8月3日「ジャズと落語」に出演するジャズピアニスト

スガダイローさん

鎌倉市出身 43歳

意識超え観客に響く演奏を

 ○…気鋭の若手ジャズピアニストとして活躍する。8月3日には噺家・柳家小八氏との共演で「ジャズと落語」と題したライブを鎌倉生涯学習センターで開催。「鎌倉での演奏は久しぶり。地元は知り合いも多いし照れくさいけれど、鎌倉にふさわしい音楽をお届けしたい。気軽に楽しんでもらえたら」と話す。

 ○…藤沢で生まれ、小学校2年生で稲村ガ崎へ。4年生で始めたピアノが音楽への入り口となった。当初はクラシックを演奏していたが、中学時代に転機が訪れる。帰宅途中に大仏殿高徳院の近くを歩いていると、境内で野外ライブが行われていた。「何気なく演奏を聞いていたらすごく恰好よくて、衝撃を受けた」と振り返る。確認すると、演奏の主は日本を代表するジャズピアニスト・山下洋輔氏。以降はジャズの世界に「のめり込んだ」という。

 ○…七里ガ浜高校を卒業後、一度は東京農工大に進学。しかし大学2年生の時、山下氏が洗足学園にジャズコースを新設する、という話を耳にすると、音楽への情熱を抑えることはできなかった。同校に転じ師から様々なことを吸収した後、米・バークリー音楽大学に留学。帰国後は「スガダイロートリオ」「渋さ知らズ」などのバンド活動を行いながら、2011年にメジャーデビューした。小説家が読み上げる物語に合わせて即興演奏するなど、型破りなライブにも果敢に挑戦してきた。「演奏していると、音楽が自分の意識を超えてライブ会場を『独り歩き』することがある。その瞬間を追い求めているのかもしれません」と語る。

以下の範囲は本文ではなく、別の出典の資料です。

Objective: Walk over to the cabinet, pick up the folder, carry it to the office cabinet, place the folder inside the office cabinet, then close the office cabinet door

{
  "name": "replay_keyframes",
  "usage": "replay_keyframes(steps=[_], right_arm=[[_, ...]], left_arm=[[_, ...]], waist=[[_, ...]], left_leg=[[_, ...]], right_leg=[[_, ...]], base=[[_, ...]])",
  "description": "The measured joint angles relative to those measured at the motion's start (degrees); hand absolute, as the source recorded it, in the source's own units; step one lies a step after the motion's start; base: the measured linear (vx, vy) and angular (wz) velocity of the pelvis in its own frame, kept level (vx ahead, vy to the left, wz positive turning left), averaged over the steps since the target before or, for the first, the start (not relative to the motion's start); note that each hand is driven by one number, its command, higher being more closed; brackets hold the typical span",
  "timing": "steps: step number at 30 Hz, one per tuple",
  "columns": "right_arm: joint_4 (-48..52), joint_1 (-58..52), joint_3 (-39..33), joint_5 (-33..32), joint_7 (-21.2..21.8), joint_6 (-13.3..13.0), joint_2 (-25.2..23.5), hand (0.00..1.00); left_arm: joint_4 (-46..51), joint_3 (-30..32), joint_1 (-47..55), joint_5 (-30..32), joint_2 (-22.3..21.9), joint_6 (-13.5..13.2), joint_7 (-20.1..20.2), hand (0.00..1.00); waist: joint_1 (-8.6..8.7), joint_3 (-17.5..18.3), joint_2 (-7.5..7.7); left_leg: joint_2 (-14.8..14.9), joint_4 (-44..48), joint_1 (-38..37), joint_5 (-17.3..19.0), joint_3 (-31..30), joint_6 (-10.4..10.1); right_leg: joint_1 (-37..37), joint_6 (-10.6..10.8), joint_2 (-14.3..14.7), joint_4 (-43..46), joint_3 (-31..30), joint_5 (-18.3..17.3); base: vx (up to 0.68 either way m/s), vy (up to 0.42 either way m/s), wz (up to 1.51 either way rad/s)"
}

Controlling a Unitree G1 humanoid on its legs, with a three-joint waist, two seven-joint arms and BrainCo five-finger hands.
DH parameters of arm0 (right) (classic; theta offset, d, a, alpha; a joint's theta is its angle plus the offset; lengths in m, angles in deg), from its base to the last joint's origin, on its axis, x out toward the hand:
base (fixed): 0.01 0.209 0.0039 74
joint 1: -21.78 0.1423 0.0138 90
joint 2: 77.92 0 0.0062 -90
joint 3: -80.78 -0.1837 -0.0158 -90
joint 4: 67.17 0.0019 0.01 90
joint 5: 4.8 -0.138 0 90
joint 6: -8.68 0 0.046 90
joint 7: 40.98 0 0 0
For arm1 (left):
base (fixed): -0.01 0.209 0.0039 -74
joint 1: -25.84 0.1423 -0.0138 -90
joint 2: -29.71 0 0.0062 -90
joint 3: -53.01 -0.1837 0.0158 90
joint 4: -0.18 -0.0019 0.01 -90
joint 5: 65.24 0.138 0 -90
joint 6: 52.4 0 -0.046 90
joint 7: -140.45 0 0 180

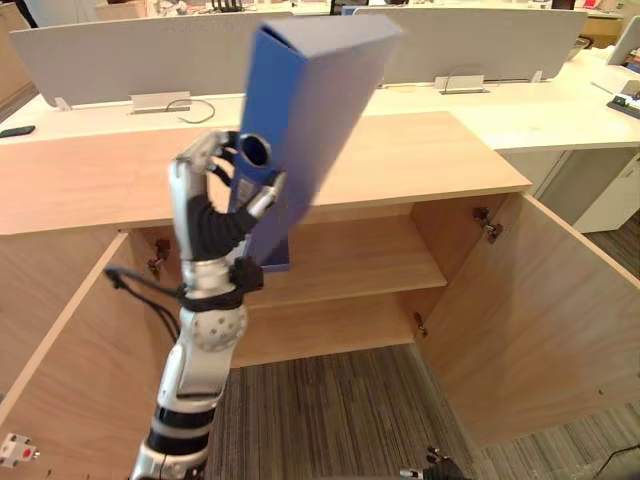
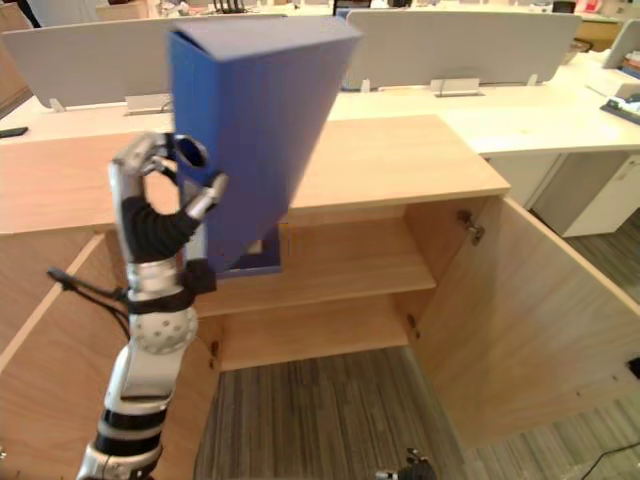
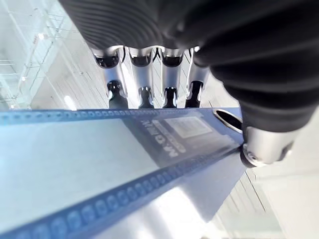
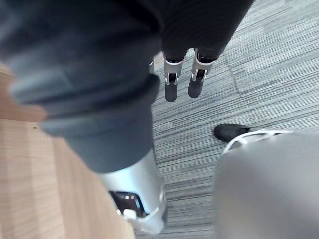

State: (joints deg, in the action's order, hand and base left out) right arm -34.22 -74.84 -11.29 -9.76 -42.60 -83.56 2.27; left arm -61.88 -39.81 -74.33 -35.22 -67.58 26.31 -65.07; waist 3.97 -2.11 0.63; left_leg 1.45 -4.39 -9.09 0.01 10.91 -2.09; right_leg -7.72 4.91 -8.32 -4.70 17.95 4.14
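Observation:
A blue folder point(image 1: 310, 110) is held up at a slant, top leaning right and away from me, spine with its round finger hole towards my left hand point(image 1: 205, 200). That hand is shut on the spine: fingers point(image 3: 142, 74) lie across one face and the thumb presses the other. The folder's lower end point(image 2: 250, 262) hangs at the mouth of the wooden office cabinet point(image 1: 420, 160), just over its upper shelf point(image 1: 350, 260); I cannot tell whether they touch. Both cabinet doors stand open. My right hand point(image 4: 99, 74) hangs low over the carpet with straight fingers, holding nothing.
The right door point(image 1: 560, 310) swings out towards me on the right, the left door point(image 1: 60, 370) on the left. Behind the cabinet run white desks with grey screens point(image 1: 120, 50); a black phone point(image 1: 15, 131) lies at far left. Grey carpet point(image 1: 340, 410) covers the floor.

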Motion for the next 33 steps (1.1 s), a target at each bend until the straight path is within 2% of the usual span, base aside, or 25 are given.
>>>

 ○…現在は逗子市在住。「都会にも住んだけれど、やっぱり自然が身近にある場所が暮らしやすい」と笑う。小学1年生の一人娘には「ピアノを教えるつもりはない」という。「誰かにやらされたことではなく、自分で見つけた好きなことに思いっきり挑戦して欲しい。それを応援したいですね」と目尻にしわをよせた。